◆ Task statement ◆
Provide the material again, with every line intact and exact.

━━━ Source data ━━━

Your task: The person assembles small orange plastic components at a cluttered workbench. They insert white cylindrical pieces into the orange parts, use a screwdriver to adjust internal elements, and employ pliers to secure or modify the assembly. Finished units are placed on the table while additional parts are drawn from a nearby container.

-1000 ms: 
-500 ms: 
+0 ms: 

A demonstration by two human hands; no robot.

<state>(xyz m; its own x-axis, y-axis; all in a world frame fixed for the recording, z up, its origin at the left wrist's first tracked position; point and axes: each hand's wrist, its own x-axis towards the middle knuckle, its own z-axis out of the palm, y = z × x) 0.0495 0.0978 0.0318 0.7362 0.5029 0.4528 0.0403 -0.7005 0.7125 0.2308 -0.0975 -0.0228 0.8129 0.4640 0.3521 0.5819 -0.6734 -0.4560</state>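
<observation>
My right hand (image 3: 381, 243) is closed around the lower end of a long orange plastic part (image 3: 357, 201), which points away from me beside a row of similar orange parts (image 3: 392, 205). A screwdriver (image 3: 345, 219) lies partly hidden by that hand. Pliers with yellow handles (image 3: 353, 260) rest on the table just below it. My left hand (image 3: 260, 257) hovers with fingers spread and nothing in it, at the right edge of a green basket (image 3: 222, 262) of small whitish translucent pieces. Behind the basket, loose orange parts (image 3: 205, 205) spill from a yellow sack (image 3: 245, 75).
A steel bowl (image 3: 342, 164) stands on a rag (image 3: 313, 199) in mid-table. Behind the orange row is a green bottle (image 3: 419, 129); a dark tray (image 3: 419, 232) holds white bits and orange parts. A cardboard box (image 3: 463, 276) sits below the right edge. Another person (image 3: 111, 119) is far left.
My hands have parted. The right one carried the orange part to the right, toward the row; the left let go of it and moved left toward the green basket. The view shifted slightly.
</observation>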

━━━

◆ Result of the task ◆
Your task: The person assembles small orange plastic components at a cluttered workbench. They insert white cylindrical pieces into the orange parts, use a screwdriver to adjust internal elements, and employ pliers to secure or modify the assembly. Finished units are placed on the table while additional parts are drawn from a nearby container.

-1000 ms: 
-500 ms: 
+0 ms: 

A demonstration by two human hands; no robot.

<state>(xyz m; its own x-axis, y-axis; all in a world frame fixed for the recording, z up, its origin at the left wrist's first tracked position; point and axes: each hand's wrist, its own x-axis towards the middle knuckle, its own z-axis out of the palm, y = z × x) 0.0495 0.0978 0.0318 0.7362 0.5029 0.4528 0.0403 -0.7005 0.7125 0.2308 -0.0975 -0.0228 0.8129 0.4640 0.3521 0.5819 -0.6734 -0.4560</state>
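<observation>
My right hand (image 3: 381, 243) is closed around the lower end of a long orange plastic part (image 3: 357, 201), which points away from me beside a row of similar orange parts (image 3: 392, 205). A screwdriver (image 3: 345, 219) lies partly hidden by that hand. Pliers with yellow handles (image 3: 353, 260) rest on the table just below it. My left hand (image 3: 260, 257) hovers with fingers spread and nothing in it, at the right edge of a green basket (image 3: 222, 262) of small whitish translucent pieces. Behind the basket, loose orange parts (image 3: 205, 205) spill from a yellow sack (image 3: 245, 75).
A steel bowl (image 3: 342, 164) stands on a rag (image 3: 313, 199) in mid-table. Behind the orange row is a green bottle (image 3: 419, 129); a dark tray (image 3: 419, 232) holds white bits and orange parts. A cardboard box (image 3: 463, 276) sits below the right edge. Another person (image 3: 111, 119) is far left.
My hands have parted. The right one carried the orange part to the right, toward the row; the left let go of it and moved left toward the green basket. The view shifted slightly.
</observation>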

This exercise requires no additional answer.